In a second demonstration to the tune of "Music for the Funeral of Queen Mary," he is tempted before a stage actress (Virginia Wetherell), a half-nude platinum blonde woman wearing only bikini panties. Eyes glazed and on his knees, Alex lustfully reaches out for her breasts (filmed both from a low angle and an overhead shot to emphasize their firm ripeness). As he cups his hands tantalizingly close to her pink-nippled, fleshy protuberances, his urge for sex instantly turns to an urge to vomit and he falls to the floor belching to his former passion:

Alex (voice-over): She came towards me with the light like it was the like light of heavenly grace, and the first thing that flashed into my gulliver was that I'd like to have her right down there on the floor with the old in-out, real savage. But as quick as a shot came the sickness, like a detective that had been watching around the corner and now followed to make his arrest. (She curtsies to audience applause before exiting from the demonstration.)

The Minister summarizes Alex's cure to the audience: "Our subject is impelled towards the good by paradoxically being impelled towards evil. The intention to act violently is accompanied by strong feelings of physical distress. To counter these, the subject has to switch to a diametrically opposed attitude. Any questions?"

Although pronounced cured, the prison chaplain objects that in actuality, Alex has been deprived of his free will with the shock therapy that has nauseated him. He is not a free man but "a clockwork orange" - a mechanically-responsive non-human:

Chaplain: Choice! The boy has no real choice, has he? Self-interest, the fear of physical pain drove him to that grotesque act of self-abasement. Its insincerity was clearly to be seen. He ceases to be a wrong-doer. He ceases also to be a creature capable of moral choice.
Minister: Padre, these are subtleties! We are not concerned with motives, with the higher ethics. We are concerned only with cutting down crime. And with relieving the ghastly congestion in our prisons. He will be your true Christian, ready to turn the other cheek, ready to be crucified rather than crucify. Sick to the very heart at the thought even of killing a fly. Reclamation, joy before the angels of God. The point is that it works!
Alex (voice-over): And the very next day, your Friend and Humble Narrator was a free man.

To the jaunty song, "I Want to Marry A Lighthouse Keeper," Alex returns home. He finds his parents reading newspapers with headlines: "Cat-Woman Killer Alex Freed," "'Crime Cure' Will Strengthen Law and Order Policy," and "Murderer freed: 'Science has cure'." His parents are bewildered and surprised by his unexpected return. Alex proudly pronounces himself "cured": "They did a great job on me. I'm completely reformed." He discovers that he has been displaced from his own house - his parents have rented his room to the "strange fella sitting in the sofa munchy wunching lomticks of toast" - Joe (Clive Francis), the new teenaged lodger, who has quickly become like a son to them. Instead of being civil, Joe immediately criticizes Alex: "I've heard about you. I know what you've done. Breaking the hearts of your poor grieving parents. So you're back, eh? You're back to make life a misery for your lovely parents once more, is that it?"

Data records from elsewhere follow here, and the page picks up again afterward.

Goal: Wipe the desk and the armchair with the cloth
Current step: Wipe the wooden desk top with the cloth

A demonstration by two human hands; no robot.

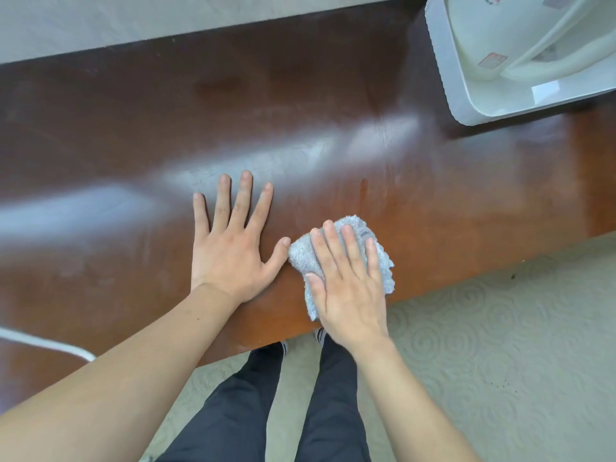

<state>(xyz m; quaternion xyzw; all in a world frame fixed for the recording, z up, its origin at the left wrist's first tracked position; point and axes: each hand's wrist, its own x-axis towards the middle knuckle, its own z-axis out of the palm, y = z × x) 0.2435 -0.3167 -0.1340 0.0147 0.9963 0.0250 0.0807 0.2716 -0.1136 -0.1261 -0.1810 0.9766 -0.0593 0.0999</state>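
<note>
A glossy brown wooden desk fills most of the view. My right hand lies flat with straight fingers on a crumpled grey-white cloth, pressing it onto the desk near the front edge. My left hand rests flat on the bare wood just left of the cloth, fingers spread, its thumb tip touching the cloth's edge. No armchair is in view.
A white tray holding a white kettle-like appliance stands at the desk's far right corner. A white cable crosses the near left of the desk. Patterned beige carpet and my dark trouser legs lie below the front edge. A pale wall runs behind.
</note>
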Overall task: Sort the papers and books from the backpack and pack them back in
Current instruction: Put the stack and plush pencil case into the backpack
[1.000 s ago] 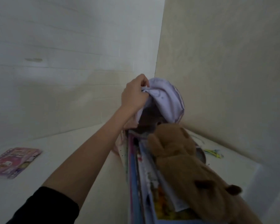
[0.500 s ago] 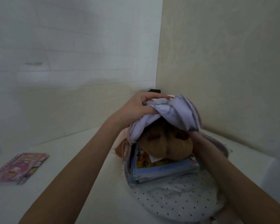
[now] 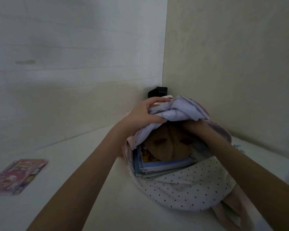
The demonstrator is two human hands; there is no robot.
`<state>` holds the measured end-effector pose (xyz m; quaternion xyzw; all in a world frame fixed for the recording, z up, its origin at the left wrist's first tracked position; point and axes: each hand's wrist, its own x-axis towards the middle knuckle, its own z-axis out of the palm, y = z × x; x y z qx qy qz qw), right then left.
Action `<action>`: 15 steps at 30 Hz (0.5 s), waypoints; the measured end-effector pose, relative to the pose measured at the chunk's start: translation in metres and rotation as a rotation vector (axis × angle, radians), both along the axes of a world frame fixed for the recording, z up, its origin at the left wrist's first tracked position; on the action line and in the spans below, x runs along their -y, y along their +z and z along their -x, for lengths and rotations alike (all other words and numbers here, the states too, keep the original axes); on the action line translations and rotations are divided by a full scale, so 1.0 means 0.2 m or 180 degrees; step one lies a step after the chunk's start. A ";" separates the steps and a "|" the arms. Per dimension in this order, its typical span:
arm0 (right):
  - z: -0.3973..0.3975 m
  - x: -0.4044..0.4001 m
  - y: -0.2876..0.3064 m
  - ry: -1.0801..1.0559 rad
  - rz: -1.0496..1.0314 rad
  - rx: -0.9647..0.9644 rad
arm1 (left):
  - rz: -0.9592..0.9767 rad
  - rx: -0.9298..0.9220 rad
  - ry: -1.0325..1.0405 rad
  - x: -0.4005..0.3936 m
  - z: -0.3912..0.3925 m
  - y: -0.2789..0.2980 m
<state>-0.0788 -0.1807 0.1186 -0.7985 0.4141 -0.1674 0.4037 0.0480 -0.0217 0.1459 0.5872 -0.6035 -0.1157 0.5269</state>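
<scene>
A white backpack with black dots (image 3: pixel 182 189) lies on the white table (image 3: pixel 93 189) with its mouth towards me. Inside it sit a stack of books and papers (image 3: pixel 163 165) and, on top of them, a brown plush toy (image 3: pixel 163 147). My left hand (image 3: pixel 145 114) grips the lavender flap of the backpack (image 3: pixel 182 109) and holds it up over the opening. My right hand (image 3: pixel 195 127) reaches under that flap beside the plush toy; its fingers are hidden by the fabric.
A pink spiral notebook (image 3: pixel 17 176) lies flat at the left of the table. A black object (image 3: pixel 158 91) stands in the corner behind the backpack. Walls close the table at the back and right. Small blue bits (image 3: pixel 238 146) lie at the right.
The backpack has come down from upright to lying on the table. My right hand has gone in under the flap. The left hand keeps its hold on the flap.
</scene>
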 end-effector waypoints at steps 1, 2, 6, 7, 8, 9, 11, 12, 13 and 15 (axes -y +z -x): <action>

When Alex cocks his arm back to punch Joe, it causes him to belch and retch violently, and he stumbles into a chair:

Pee: Are you all right, lad?
Em:'s the treatment.
Joe: Well, it's disgusting. I mean, it's enough to put you off your food.
Em: Oh leave him be, Joe, it's the treatment.

Frail and crushed by despotic training and brainwashing, Alex becomes a victim of violence himself, totally unprepared and helpless to cope with the real world when he is returned to society. Alex also learns that all of his personal things were taken away by the police due to "new regulations...about compensation for the victims." Basil his snake, has passed away, and Pee stammers that Joe cannot be asked to leave because he has already paid next month's rent. Truly suffering, Alex weeps after hearing Joe disdainfully chastise him and take his place:

You've been like a father and mother to me. Well, it wouldn't be fair now or right, I mean, for me to go off and leave you two to the tender mercies of this young monster, who's been like no real son at all. Look, he's weeping now. But that's all his craft and artfulness. Let him go and find a room somewhere else. Let him learn the errors of his way, and that a bad boy like he's been doesn't deserve such a good mum and dad as he's had...You've made others suffer. It's only right that you should suffer proper.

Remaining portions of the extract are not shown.